I've been fielding comments from a number of my law enforcement contacts about the deteriorating situation on the streets of America's cities. Without exception, they report greater crime, more violence, less safety and security for "regular" citizens and residents.
The Wall Street Journal describes the reasons.
The year 2020 likely saw the largest percentage increase in homicides in American history. Murder was up nearly 37% in a sample of 57 large and medium-size cities. Based on preliminary estimates, at least 2,000 more Americans, most of them black, were killed in 2020 than in 2019. Mainstream media and many politicians claim the pandemic caused this bloodbath, but the chronology doesn’t support that assertion. And now the criminal-justice policies supported by President Biden promise to exacerbate the current crime wave, while ignoring its actual causes.
. . .
Eighteen people were murdered in Chicago on May 31—the city’s most violent day in six decades, according to University of Utah law professor Paul Cassell. Other American cities saw similar spikes in mayhem, all tied to the street violence unleashed by the death of George Floyd in Minneapolis on May 25. The political and media response to Floyd’s death amplified the existing narrative that policing was lethally racist. The ensuing riots received little condemnation from Democratic leaders and a weak response from the criminal-justice system.
Cops now face a poisonous environment. Since the summer, they have been shot in the head, firebombed and assaulted with lethal projectiles. An officer providing first aid at a crime scene may be met with a hail of rocks and bottles. Resistance is now the norm. Officers believe they face a political and legal environment that is eager to sacrifice them in the name of racial justice.
As a result, the calculus for engagement has changed. An Oakland, Calif., officer who has arrested dozens of known murderers and gang members over his career tells me he is scared for the first time, “not because the criminals are necessarily more violent, even though they are.” But if he has to use force on a resisting suspect, he could lose his career, his life, or his liberty, he says. A “simple cost-benefit analysis” recommends simply responding to calls for service and collecting a paycheck. “All cops now understand this.”
“Every day you have to decide whether to get out of your patrol car and do something or do nothing,” a veteran Chicago detective reports. If you opt for real police work, you may end up in jail or without a job if an interaction goes off script.
“Proactive police work is dead,” says Lt. Bob Kroll of the Minneapolis Police Department. The data bear him out. In Minneapolis, police stops fell more than 50% over the summer. The number of police-civilian contacts plummeted in Philadelphia, Oakland, Chicago, New York, Los Angeles and elsewhere. Across the country, specialized police units that got guns off the street were disbanded, since they were said to have a disparate impact on African-Americans. Police chiefs and prosecutors have refused to enforce low-level quality-of-life laws for the same reason.

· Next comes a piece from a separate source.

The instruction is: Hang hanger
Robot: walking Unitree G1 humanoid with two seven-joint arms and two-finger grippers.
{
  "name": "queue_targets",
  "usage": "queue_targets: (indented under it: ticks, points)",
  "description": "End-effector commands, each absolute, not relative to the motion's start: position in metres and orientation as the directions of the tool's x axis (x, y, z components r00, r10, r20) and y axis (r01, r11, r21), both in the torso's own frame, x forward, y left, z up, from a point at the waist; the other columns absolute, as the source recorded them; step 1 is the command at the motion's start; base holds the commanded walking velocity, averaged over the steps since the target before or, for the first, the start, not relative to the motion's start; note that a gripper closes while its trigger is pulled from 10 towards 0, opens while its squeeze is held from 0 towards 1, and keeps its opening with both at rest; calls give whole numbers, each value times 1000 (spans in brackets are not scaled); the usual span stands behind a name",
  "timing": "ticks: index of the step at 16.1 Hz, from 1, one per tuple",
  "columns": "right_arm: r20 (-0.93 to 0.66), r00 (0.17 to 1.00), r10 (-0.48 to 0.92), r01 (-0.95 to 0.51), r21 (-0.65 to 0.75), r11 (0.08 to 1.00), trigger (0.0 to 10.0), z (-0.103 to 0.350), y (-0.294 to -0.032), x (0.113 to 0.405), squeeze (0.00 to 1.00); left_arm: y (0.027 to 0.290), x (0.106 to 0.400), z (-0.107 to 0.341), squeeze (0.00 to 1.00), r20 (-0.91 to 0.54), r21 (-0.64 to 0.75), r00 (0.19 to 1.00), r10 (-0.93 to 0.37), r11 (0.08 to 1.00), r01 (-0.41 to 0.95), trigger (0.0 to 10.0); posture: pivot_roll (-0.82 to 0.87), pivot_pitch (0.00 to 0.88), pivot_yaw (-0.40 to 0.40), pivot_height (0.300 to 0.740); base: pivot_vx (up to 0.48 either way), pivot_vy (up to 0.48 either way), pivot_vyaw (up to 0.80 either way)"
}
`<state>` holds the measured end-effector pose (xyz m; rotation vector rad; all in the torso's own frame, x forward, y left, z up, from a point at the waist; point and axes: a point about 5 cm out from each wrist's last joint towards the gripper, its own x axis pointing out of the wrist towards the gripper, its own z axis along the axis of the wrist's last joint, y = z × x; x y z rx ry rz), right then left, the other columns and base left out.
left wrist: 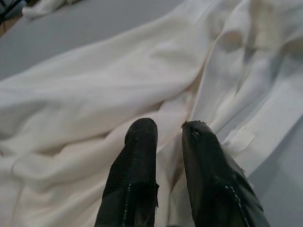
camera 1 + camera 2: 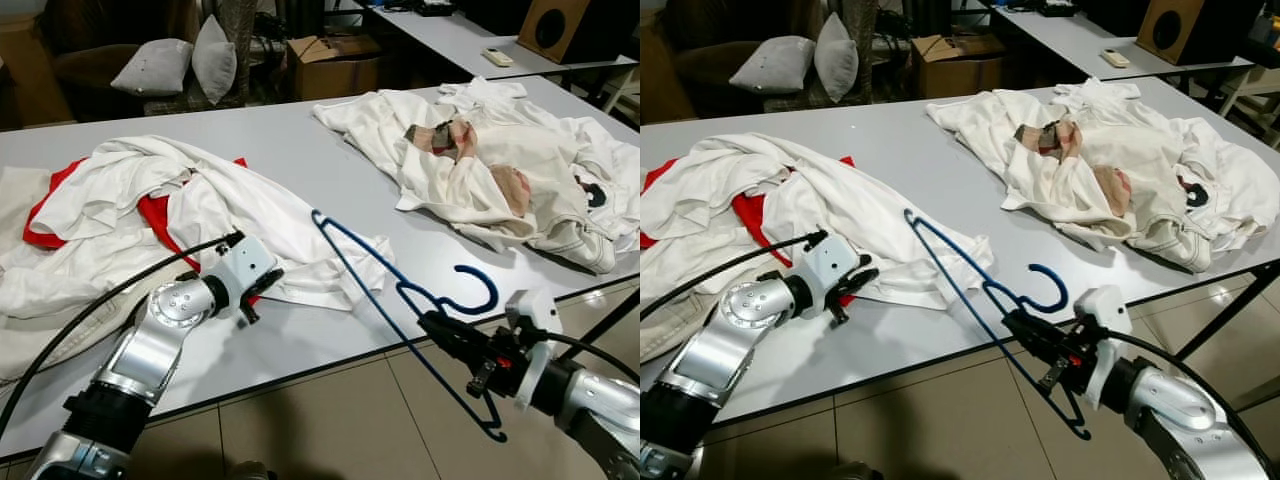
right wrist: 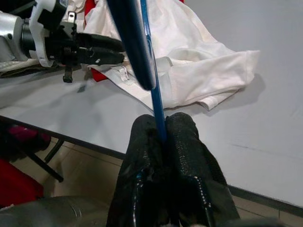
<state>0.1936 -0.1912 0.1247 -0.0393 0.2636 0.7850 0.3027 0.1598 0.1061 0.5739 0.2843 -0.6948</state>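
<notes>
- Pinching tight, our right gripper (image 3: 161,135) is clamping the blue hanger (image 2: 385,290) by its wire, near the hook; the frame is hanging off the table (image 2: 300,180) edge, one tip reaching over the shirt (image 2: 250,215).
- Our left gripper (image 1: 168,137) is hovering with fingers narrowly parted at the white shirt, gripping nothing.
- We are judging the step needs a steady hanger while the left lifts the collar, not loose folds.
</notes>
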Motion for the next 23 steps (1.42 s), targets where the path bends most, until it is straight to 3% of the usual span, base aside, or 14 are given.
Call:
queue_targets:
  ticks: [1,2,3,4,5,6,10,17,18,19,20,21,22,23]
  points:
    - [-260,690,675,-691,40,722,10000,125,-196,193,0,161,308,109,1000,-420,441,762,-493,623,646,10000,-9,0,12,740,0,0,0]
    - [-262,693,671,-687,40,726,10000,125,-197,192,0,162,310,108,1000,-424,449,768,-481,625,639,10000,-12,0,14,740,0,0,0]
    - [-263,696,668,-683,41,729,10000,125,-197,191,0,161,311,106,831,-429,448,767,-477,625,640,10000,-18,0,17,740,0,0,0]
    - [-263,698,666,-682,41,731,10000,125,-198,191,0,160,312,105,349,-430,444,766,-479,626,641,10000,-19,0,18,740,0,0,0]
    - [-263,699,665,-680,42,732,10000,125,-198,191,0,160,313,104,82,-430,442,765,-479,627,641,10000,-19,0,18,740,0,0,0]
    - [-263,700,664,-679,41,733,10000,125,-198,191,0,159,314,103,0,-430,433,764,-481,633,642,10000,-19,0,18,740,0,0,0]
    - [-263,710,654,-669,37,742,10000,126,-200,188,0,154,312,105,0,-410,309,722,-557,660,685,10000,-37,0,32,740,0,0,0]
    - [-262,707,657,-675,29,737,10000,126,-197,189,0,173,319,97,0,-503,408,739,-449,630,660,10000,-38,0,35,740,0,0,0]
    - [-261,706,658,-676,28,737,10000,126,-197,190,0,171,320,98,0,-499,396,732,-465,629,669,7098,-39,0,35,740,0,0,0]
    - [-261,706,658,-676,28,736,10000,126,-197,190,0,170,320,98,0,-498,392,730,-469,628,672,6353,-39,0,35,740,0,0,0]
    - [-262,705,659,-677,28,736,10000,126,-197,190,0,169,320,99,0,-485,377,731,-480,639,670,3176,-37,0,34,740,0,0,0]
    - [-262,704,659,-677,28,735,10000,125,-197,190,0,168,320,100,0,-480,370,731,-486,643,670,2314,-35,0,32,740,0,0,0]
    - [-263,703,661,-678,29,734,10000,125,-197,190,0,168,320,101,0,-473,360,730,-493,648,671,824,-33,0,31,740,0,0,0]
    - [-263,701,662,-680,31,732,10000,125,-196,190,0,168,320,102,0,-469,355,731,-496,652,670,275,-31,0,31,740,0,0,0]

The consequence: More gang members are carrying guns, since their chances of being stopped are slim. They are enthusiastically killing each other and innocent bystanders out of opportunism, not economic deprivation or existential angst.
The anarchy of 2020 has continued into 2021. Shootings in South Los Angeles rose 742% in the first two weeks of the year. In Oakland, homicides were up 500% and shootings up 126% through Jan. 17. In New York, murders were up 42% and shooting victims up 15% through Jan. 17. Carjackings, already up 135% in Chicago in 2020, are spilling into the city’s suburbs. On Jan. 16, a woman was pulled from her car in Aurora, Ill., and shot in the back by carjackers who had already stolen two vehicles earlier that day. Four other Chicago suburbs were hit that weekend. In Chicago proper, there have been 144 carjackings through Jan. 21, with 166 guns recovered.
There's more at the link.
There's clear evidence that police were ordered by their political bosses to pull back and not maintain law and order during the riots of the past year or so. For example, "Minneapolis police officers testified they could have done more to protect the city if local officials hadn’t tied their hands". The same pattern was visible in many more cities.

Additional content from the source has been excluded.